* **Problem details**
Please give the data again exactly, with no line dropped.

* **Dataset section**
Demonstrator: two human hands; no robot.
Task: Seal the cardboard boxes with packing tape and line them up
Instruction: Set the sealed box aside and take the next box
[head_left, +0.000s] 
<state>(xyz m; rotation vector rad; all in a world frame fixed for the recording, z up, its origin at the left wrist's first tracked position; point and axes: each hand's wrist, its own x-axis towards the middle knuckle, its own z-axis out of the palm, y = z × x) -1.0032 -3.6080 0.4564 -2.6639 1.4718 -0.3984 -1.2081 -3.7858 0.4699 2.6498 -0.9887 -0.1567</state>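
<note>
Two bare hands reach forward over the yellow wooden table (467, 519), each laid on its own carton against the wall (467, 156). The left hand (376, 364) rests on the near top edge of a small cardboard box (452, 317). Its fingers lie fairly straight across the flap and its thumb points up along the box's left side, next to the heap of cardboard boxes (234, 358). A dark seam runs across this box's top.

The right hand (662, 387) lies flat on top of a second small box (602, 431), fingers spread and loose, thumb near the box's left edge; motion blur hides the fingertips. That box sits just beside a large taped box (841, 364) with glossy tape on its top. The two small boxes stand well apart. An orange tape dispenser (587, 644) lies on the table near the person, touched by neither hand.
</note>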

* **Answer space**
Demonstrator: two human hands; no robot.
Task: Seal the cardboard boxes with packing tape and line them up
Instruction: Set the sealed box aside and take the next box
[head_left, +0.000s] 
<state>(xyz m; rotation vector rad; all in a world frame fixed for the recording, z up, its origin at the left wrist's first tracked position; point and axes: each hand's wrist, its own x-axis towards the middle knuckle, its own z-axis out of the palm, y = z × x) -1.0032 -3.6080 0.4564 -2.6639 1.4718 -0.3984 -1.2081 -3.7858 0.4699 2.6498 -0.9887 -0.1567</state>
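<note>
Two bare hands reach forward over the yellow wooden table (467, 519), each laid on its own carton against the wall (467, 156). The left hand (376, 364) rests on the near top edge of a small cardboard box (452, 317). Its fingers lie fairly straight across the flap and its thumb points up along the box's left side, next to the heap of cardboard boxes (234, 358). A dark seam runs across this box's top.

The right hand (662, 387) lies flat on top of a second small box (602, 431), fingers spread and loose, thumb near the box's left edge; motion blur hides the fingertips. That box sits just beside a large taped box (841, 364) with glossy tape on its top. The two small boxes stand well apart. An orange tape dispenser (587, 644) lies on the table near the person, touched by neither hand.
</note>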

The requested output has now been given in full.